++++ SUPPLIED INFORMATION ++++

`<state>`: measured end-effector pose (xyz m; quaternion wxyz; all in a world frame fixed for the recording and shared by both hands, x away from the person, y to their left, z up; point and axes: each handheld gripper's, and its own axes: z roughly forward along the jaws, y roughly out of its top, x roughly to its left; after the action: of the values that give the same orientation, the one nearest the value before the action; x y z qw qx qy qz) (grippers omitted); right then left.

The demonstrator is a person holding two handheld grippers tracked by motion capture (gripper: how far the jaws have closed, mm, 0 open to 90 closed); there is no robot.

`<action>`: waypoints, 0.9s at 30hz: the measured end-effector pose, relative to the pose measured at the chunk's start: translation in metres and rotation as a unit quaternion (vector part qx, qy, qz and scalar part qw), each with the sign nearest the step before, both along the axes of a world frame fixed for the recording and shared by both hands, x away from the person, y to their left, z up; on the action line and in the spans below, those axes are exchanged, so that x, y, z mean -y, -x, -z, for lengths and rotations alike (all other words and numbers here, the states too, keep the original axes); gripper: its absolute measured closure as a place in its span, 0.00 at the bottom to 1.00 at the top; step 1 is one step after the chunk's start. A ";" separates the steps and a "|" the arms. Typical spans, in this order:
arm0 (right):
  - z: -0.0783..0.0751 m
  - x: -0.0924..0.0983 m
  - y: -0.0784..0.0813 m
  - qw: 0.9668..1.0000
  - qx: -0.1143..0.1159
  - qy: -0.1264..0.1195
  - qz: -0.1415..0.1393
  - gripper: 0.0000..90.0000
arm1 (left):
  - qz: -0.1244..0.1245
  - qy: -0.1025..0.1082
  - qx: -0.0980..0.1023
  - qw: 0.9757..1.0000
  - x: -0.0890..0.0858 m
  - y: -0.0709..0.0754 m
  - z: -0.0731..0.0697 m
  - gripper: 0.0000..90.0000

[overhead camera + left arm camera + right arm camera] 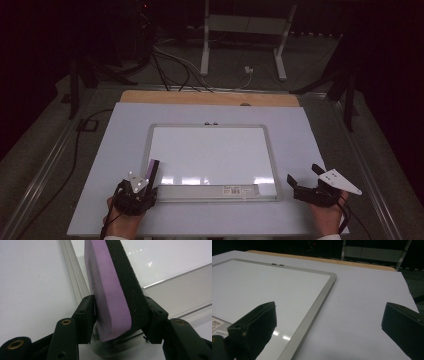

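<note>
We see the left gripper [120, 315] pinching the eraser [112, 290] at its near end; purple foam side against one jaw, black felt side against the other, both pads pressed on it; no earlier pic, so we say nothing on jaw motion. In the high view the eraser [152, 172] stands on edge at the whiteboard's [212, 150] near-left corner, tilted, over the frame & just beside the tray strip w/ the barcode label [233, 190]. Right gripper [306, 181] sits near the board's near-right corner, on the white table sheet [300, 130]; jaws spread wide, nothing between them; in its own view the board's frame [312, 315] runs between the two jaws. Board surface is clean as far as we can tell.
</note>
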<state>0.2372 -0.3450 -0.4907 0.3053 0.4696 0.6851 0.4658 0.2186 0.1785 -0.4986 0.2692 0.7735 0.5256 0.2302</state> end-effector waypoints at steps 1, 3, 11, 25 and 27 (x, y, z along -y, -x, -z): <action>0.000 0.000 0.000 1.000 0.000 0.000 0.000 0.00 | -0.003 0.003 -0.001 1.000 0.000 0.000 0.000 0.58; 0.001 0.000 -0.001 1.000 -0.001 0.001 -0.001 0.00 | -0.015 0.012 -0.001 1.000 -0.001 -0.003 0.000 0.62; 0.001 -0.001 -0.001 1.000 -0.003 0.001 -0.001 0.00 | -0.048 0.020 -0.001 0.999 0.005 -0.014 0.003 0.67; 0.001 0.000 -0.001 1.000 -0.001 0.000 -0.001 0.00 | -0.085 0.035 0.007 0.996 0.008 -0.031 0.005 0.70; 0.001 0.000 -0.002 1.000 0.000 0.001 -0.001 0.00 | -0.083 0.047 0.002 0.995 0.006 -0.030 0.005 0.67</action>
<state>0.2388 -0.3450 -0.4916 0.3049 0.4687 0.6861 0.4655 0.2488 0.1721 -0.5032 0.2864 0.7129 0.5979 0.2286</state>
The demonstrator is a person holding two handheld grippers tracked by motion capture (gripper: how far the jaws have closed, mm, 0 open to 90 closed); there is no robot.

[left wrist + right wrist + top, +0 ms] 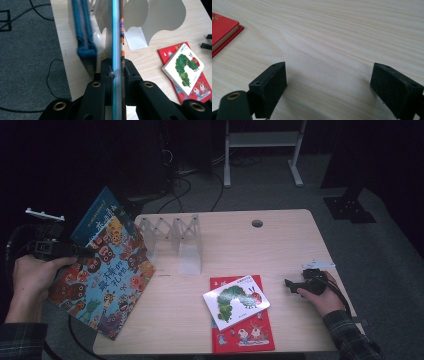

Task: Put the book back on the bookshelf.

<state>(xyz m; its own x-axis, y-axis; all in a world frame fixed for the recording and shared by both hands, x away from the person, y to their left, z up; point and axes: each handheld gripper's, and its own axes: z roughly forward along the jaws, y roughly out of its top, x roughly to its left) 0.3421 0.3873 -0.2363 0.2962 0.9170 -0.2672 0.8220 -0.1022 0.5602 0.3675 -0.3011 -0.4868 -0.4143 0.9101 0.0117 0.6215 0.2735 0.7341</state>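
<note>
Fingers [130, 72] of your left gripper [47, 249] clench the book [102, 265] upright for the rack [172, 237], while your right gripper [328, 87] rests released on the tabletop [280, 245]

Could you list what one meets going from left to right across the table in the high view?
Left gripper → large blue picture book → white folding book rack → caterpillar book atop the red book → right gripper.
</note>
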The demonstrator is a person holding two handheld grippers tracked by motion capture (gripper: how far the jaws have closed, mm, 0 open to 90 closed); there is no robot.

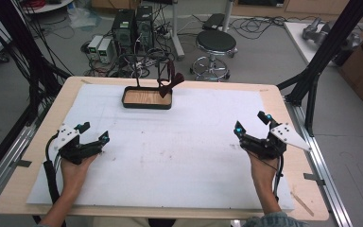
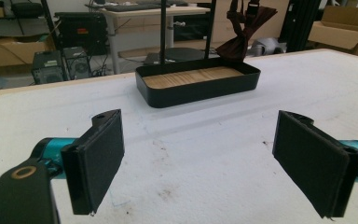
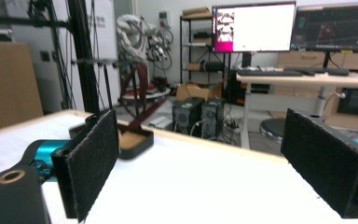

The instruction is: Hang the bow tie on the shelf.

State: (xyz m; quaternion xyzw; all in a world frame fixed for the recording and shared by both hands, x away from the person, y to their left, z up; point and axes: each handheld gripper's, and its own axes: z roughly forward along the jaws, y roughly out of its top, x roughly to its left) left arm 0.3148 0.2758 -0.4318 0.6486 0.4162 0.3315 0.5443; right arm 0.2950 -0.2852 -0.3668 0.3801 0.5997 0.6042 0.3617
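A black tray (image 1: pixel 147 103) with a wooden floor is sitting at the far middle of the bench (image 1: pixel 179 142), a dark red cloth (image 1: pixel 171 80) hanging from its rack into its right end. The left gripper (image 1: pixel 93 133) and right gripper (image 1: pixel 251 121) are resting near, jaws apart, holding nothing.

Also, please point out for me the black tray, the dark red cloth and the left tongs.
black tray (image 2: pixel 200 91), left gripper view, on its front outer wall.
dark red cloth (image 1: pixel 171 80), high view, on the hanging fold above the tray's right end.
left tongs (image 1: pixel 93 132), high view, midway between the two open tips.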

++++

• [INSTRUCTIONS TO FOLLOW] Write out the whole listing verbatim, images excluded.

• [RESULT FOR THIS TASK]
`<state>`: measured end-effector pose (xyz m; quaternion wxyz; all in a world frame fixed for the recording and shared by both hands, x away from the person, y to their left, z up; point and axes: each handheld gripper's, and its own axes: z roughly forward along the jaws, y roughly out of its top, x roughly to its left; after the action: of the values that give the same orientation, the one nearest the value before the action; x y z qw qx qy qz) (grippers omitted); right then left.

The demonstrator is a person holding two handheld grippers tracked by motion capture (gripper: how far the jaws have closed, mm, 0 open to 90 closed); there is no robot.

`<action>`: waypoints, 0.9s at 30hz: the measured end-effector pose, relative to the pose measured at the chunk's start: translation in metres and rotation as a unit quaternion (vector part qx, qy, qz and scalar part qw), each with the sign nearest the step before, both along the axes of a world frame fixed for the recording and shared by both hands, x away from the person, y to their left, z up; on the action line and in the spans below, those axes are exchanged, so that x, y, z mean -y, -x, -z, for lengths and rotations alike (all other words and numbers here, the states too, keep the original axes); gripper: its absolute measured closure as a place in its span, 0.00 at the bottom to 1.00 at the top; step 1 is one step after the chunk's start. A ";" separates the steps and a "|" the arms. Typical spans, in this order:
arm0 (right):
  - z: -0.0783..0.0751 m
  - x: -0.0924..0.0983 m
  - y: -0.0784..0.0813 m
  - qw: 0.9668..1.0000
  - qx: -0.1143..0.1159
  - qy: -0.1264..0.1195
  - qz: -0.1415..0.1393
  - gripper: 0.0000..90.0000
arm1 (left):
  - qz: -0.1244..0.1245
  - qy: -0.1025..0.1082
  - qx: -0.0980..0.1023
  - qw: 0.9757..1.0000
  - x: -0.0890..0.0858 m
  - y: -0.0709..0.0754 m
  - z: -0.0731..0.0697 m
  - gripper: 0.0000..90.0000

[overhead camera + left arm camera + right arm camera] 

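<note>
We see the left gripper [120, 315] pinching the eraser [112, 290] at its near end; purple foam side against one jaw, black felt side against the other, both pads pressed on it; no earlier pic, so we say nothing on jaw motion. In the high view the eraser [152, 172] stands on edge at the whiteboard's [212, 150] near-left corner, tilted, over the frame & just beside the tray strip w/ the barcode label [233, 190]. Right gripper [306, 181] sits near the board's near-right corner, on the white table sheet [300, 130]; jaws spread wide, nothing between them; in its own view the board's frame [312, 315] runs between the two jaws. Board surface is clean as far as we can tell.
</note>
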<state>0.2372 -0.3450 -0.4907 0.3053 0.4696 0.6851 0.4658 0.2186 0.1785 -0.4986 0.2692 0.7735 0.5256 0.2302</state> end-effector waypoints at steps 1, 3, 11, 25 and 27 (x, y, z along -y, -x, -z): <action>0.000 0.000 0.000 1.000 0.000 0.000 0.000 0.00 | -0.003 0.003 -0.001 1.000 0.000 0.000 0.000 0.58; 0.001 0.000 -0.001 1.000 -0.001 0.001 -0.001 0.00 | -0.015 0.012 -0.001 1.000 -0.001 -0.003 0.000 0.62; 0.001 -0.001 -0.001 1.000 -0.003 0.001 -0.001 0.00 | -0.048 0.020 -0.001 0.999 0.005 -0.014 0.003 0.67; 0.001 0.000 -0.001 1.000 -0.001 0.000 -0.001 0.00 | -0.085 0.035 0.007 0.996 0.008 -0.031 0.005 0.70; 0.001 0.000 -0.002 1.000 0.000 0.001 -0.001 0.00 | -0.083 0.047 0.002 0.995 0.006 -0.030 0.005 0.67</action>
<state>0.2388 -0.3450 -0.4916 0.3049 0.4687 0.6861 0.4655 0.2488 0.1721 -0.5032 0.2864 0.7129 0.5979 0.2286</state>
The demonstrator is a person holding two handheld grippers tracked by motion capture (gripper: how far the jaws have closed, mm, 0 open to 90 closed); there is no robot.

[left wrist + right wrist + top, +0 ms] 

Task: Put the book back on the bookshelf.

<state>(xyz m; its own x-axis, y-axis; all in a world frame fixed for the recording and shared by both hands, x away from the person, y to their left, z up; point and axes: each handheld gripper's, and its own axes: z roughly forward along the jaws, y roughly out of its top, x roughly to its left) 0.3421 0.3873 -0.2363 0.2962 0.9170 -0.2672 0.8220 -0.1022 0.5602 0.3675 -0.3011 -0.4868 -0.4143 0.9101 0.0117 0.6215 0.2735 0.7341</state>
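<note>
Fingers [130, 72] of your left gripper [47, 249] clench the book [102, 265] upright for the rack [172, 237], while your right gripper [328, 87] rests released on the tabletop [280, 245]

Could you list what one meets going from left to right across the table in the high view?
Left gripper → large blue picture book → white folding book rack → caterpillar book atop the red book → right gripper.
</note>
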The demonstrator is a person holding two handheld grippers tracked by motion capture (gripper: how far the jaws have closed, mm, 0 open to 90 closed); there is no robot.


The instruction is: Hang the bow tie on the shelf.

State: (xyz m; quaternion xyzw; all in a world frame fixed for the recording and shared by both hands, x away from the person, y to their left, z up; point and axes: each handheld gripper's, and its own axes: z roughly forward along the jaws, y roughly out of its top, x roughly to its left) left arm 0.3148 0.2758 -0.4318 0.6486 0.4162 0.3315 0.5443; right arm 0.2950 -0.2852 -0.3668 0.3801 0.5997 0.6042 0.3617
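A black tray (image 1: pixel 147 103) with a wooden floor is sitting at the far middle of the bench (image 1: pixel 179 142), a dark red cloth (image 1: pixel 171 80) hanging from its rack into its right end. The left gripper (image 1: pixel 93 133) and right gripper (image 1: pixel 251 121) are resting near, jaws apart, holding nothing.

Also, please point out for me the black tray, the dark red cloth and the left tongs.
black tray (image 2: pixel 200 91), left gripper view, on its front outer wall.
dark red cloth (image 1: pixel 171 80), high view, on the hanging fold above the tray's right end.
left tongs (image 1: pixel 93 132), high view, midway between the two open tips.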

No additional output will be generated.